Two halves glued together or the center wafer is two pieces sandwiched by two sides, I guess.Very nice adaption and could help in tearout. Two pieces? Maybe it's too early, maybe too late, but how can you get the slot in a single piece? Drill and extremely slim chisel? So many questions......another mug of coffee.
I hadn't given it much thought Frank but how about placing it upside-down in the bench vice flush with the bench, you will then have plenty of support for the router. The bits shown cut 1 1/4" and the shape of the pusher can be altered so that this is sufficient.Harry,
Can you get a bit (Router) that is long enough to go all the way through from just one side or would you have to work from both sides? Again, I know I am showing my ignorance.
I remember those push blocks you made Chuck. I meant to make some but I forgot. My memory was the second thing to go. >I made some for a jointer out of 3 pieces a while back (much wider). Two center pieces and two side plates. The push tang just floats in mine so it auto adjusts for any thickness but 1/2" total exposure should be plenty. Mine are pretty clunky looking but I wanted to show you could make them out of shop scraps for no money and very little time. It took maybe a half hour to make them but finding pre-made handles would cut that down to 10 minutes.
Post #2 in this thread. https://www.routerforums.com/tools-woodworking/111457-home-made-gravity-push-block.html
I obviously can't count. I said made from three pieces and then listed the 4 it's made from. We're both having problems. I've gotten into the habit of saving handles on things like cement or drywall trowels or the handles on worn out sanding jigs like the ones that hold a half sheet of paper that sell for 6 or $7. They make great handles for jigs like the jointer pushers. If you use one of those type handles you'd need 5 pieces, one thin one to bolt through to attach the handle, then glue it down to the rest.I remember those push blocks you made Chuck. I meant to make some but I forgot. My memory was the second thing to go. >
Charlie, the slot goes all the way through so that it can be adjusted to suit the thickness of the wood. It can also be replaced when damaged.Nice stock pusher Harry. Glad you posted it. Stock pushers need to hold the work down as well as push it and this one should do both very well. I like my Grrippers, but still use pusher designs that hold the work down too. Grrippers are great, but they aren't the best for every application.
Mine is similar in shape, but made from a scrap of 2 X 8, and it isn't adjustable. It has a few saw cuts through the pusher foot, so it could use replacement soon. After seeing this one I might copy it, as I have plenty of BB scrap to make it from. More and more of my jigs and accessories are being made from BB plywood because I have a bunch of BB scrap and because I like the quality that results from using it.

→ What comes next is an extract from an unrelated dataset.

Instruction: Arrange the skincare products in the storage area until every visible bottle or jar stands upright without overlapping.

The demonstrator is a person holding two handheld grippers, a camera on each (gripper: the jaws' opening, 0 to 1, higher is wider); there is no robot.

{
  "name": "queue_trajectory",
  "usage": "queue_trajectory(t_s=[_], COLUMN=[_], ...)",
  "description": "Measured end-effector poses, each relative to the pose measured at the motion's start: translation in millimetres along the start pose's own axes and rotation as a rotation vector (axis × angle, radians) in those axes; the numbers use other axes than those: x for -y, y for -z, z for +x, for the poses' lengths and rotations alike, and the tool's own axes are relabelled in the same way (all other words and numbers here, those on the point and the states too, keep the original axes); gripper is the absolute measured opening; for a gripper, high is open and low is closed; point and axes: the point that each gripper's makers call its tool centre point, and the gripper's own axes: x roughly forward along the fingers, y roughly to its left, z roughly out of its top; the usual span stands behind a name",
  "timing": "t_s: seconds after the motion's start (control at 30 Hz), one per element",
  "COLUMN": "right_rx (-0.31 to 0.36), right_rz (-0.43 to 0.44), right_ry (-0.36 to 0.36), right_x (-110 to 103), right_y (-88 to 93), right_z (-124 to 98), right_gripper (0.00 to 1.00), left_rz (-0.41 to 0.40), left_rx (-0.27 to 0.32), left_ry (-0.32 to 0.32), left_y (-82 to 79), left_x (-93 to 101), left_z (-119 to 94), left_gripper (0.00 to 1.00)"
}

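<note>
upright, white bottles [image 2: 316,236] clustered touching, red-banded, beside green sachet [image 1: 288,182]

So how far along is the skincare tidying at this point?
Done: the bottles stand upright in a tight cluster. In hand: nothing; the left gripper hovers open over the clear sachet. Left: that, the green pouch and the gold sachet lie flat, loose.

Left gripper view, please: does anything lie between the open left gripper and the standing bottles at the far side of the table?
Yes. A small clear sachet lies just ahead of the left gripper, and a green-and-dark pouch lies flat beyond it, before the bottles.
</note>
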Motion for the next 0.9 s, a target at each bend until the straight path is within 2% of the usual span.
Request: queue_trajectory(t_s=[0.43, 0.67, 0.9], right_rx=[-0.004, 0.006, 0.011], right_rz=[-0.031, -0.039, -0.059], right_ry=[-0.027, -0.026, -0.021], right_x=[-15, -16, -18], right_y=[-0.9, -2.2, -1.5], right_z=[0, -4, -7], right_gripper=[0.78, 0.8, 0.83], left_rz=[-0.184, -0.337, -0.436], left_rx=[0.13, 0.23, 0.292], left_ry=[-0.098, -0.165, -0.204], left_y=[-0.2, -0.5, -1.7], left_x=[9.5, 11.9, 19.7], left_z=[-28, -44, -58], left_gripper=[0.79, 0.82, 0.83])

The adjustable foot in the pictured pusher doesn't look adjustable, since I don't see a slot behind the knob in the photo. Maybe the foot piece is just a replaceable insert that you would cut to length as needed, and the knob is just used to tighten a bolt against the replaceable piece to hold it in place.
I think I would make pusher foot adjustable, as well as easily replaceable, cutting the adjustment slot and the pusher piece slots before gluing the halves of the handle together. The pusher piece could then have a threaded hole in it so the knob and bolt could tighten it against the back of the slot to lock it in place at any height, yet it would be easy to make replacements for it if it should get damaged. I would probably make and keep spares like I do for many of my other shop made jigs.